A barca da fé

O texto proposto pela liturgia da igreja católica, para as celebrações desse dia 30 de junho, é a narrativa da comunidade de Mateus, em que Jesus está com os discípulos dormindo numa das barcas, em meio a uma grande tempestade. Os discípulos se sentem incomodados, com a atitude de Jesus, porque estão com muito medo, enquanto o mestre deles dorme tranquilamente. Chega a ser hilário a cena, pois no entender dos deles, Jesus dá mostras de não estar nem aí para eles, que estão com medo de morrer e o barco sendo coberto pelas águas agitadas do mar. O texto nos dá a entender que, talvez Jesus tenha agido de forma proposital, numa forma de colocar a fé deles a prova.

“Por que tendes tanto medo, homens fracos na fé?” Esta foi a reação primeira de Jesus, ao ser acordado por eles. Por mais que ELE estivesse ali, presente fisicamente com eles, mesmo assim, os discípulos titubearam, demonstrando que não confiavam plenamente NELE. Esta é a realidade humana. Nós também somos assim. Nós também agimos assim. Acreditamos, mas quando somos colocados à prova, a desconfiança vem e nos sentimos fracos na fé. Não acreditamos NELE e nem em nós mesmos. Fracassamos na hora de demonstrarmos a nossa fé. Somos também, fracos na fé.

A história do povo de Deus, ao longo dos tempos, é recheada de momentos como estes. Tendo Deus como o parceiro e com presença garantida na caminhada, acabamos preferindo outros caminhos e se aliando a outros deuses. Foi assim com Moisés, na travessia do deserto, e é assim também em outros embates pelo mundo afora. Neste atual momento mesmo da nossa história aqui no Brasil, uma parte do povo fez aliança com os deuses da morte, através de uma política necrófila. Somos o país com o maior número de mortes, entre os profissionais de saúde, ao serem contaminados pelo vírus, no seu ambiente de trabalho. Tudo isso patrocinado por um governo genocida, que segue com os seus desmandos. Colocaram um amador para ser o sinistro interino da saúde, “comandando” de forma capenga os trabalhos de enfrentamento desta grande pandemia.

“SENHOR, salva-nos, pois estamos perecendo!

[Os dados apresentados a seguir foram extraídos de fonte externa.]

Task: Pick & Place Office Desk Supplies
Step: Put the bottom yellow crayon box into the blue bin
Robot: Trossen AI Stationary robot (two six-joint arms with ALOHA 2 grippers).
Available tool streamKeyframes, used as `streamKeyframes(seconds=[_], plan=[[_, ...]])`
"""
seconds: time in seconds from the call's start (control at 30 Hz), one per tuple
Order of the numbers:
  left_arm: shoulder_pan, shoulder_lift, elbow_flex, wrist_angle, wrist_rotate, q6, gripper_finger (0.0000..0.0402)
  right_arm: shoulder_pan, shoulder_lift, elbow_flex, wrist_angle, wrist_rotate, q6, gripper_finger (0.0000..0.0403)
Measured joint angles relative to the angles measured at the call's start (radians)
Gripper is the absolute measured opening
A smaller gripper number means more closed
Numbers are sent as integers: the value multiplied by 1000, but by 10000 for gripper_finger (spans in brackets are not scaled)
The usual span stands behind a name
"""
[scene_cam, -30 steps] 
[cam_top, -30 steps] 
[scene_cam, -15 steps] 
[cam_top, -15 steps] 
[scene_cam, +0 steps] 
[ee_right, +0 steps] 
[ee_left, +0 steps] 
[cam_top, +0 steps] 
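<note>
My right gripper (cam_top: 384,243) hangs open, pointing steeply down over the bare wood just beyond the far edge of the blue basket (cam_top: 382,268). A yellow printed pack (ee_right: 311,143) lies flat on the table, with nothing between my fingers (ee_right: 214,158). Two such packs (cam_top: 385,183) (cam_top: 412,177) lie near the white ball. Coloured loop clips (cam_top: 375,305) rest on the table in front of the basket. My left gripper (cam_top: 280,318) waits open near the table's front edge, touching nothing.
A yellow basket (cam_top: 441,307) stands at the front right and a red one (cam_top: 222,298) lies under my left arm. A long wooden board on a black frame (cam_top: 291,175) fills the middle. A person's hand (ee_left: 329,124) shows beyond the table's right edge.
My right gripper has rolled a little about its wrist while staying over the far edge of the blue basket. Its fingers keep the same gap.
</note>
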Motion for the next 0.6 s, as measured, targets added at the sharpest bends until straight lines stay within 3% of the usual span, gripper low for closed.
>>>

Este é o grito de sofrimento e dor dos povos indígenas, frente as inúmeras e constantes mortes que vem acontecendo todos os dias. O povo Xavante já não aguenta mais contabilizar tantas perdas. Mortes estas que poderiam ser evitadas, se houvesse seriedade, planos e estratégias para o enfrentamento desta triste realidade. Mortes que serão colocadas na conta deste desgoverno que passou a tomar conta do Brasil. Corpos de indígenas que serão colocados no colo de um governo anti-indígena, desrespeitoso das causas destes povos.

Só Deus mesmo para nos ajudar. Só Jesus na causa, como a gente costuma dizer. Precisamos contar com as nossas próprias forças e não com a incompetência de um governo de plantão. Não sabemos exatamente aonde tudo isso vai parar. Conheço aldeias inteiras que estão com vários indígenas contaminados pelo vírus. Vírus que, muitas vezes, foi lavado de fora para dentro das aldeias, por soldados do exercito, como foi confirmado em algumas etnias aqui da Amazônia. Vírus que chegou pela ação invasora de garimpeiros infectos. Ou seja, os indígenas isolaram o quanto puderam, se preservando ao máximo, para não serem contaminados e, mesmo assim, o vírus chegou até as aldeias, por intermédio de outros não indígenas.

Não são apenas números nas estatísticas de pessoas que morreram. São bibliotecas vivas que se foram. São histórias de vidas interrompidas. Eram anciãos que viviam em suas aldeias de origem, cultuando seus ancestrais, numa relação simbiótica com a mãe terra. Viviam na simplicidade de quem se vê integrado ao seu meio, sendo um com todos os demais seres que fazem parte da mãe natureza. Ao contrário do que alguns pensam, vidas importam sim! Vidas indígenas importam também! “Quando morre um idoso, é como se incendiasse uma biblioteca.” Retrata muito bem este provérbio de origem incerta. A história dos povos originários, sendo manchada mais uma vez. Tem sido assim desde 1500, quando os europeus invadiram estas terras, com a complacência da Igreja, que carrega em suas mãos o sangue de indígenas e negros.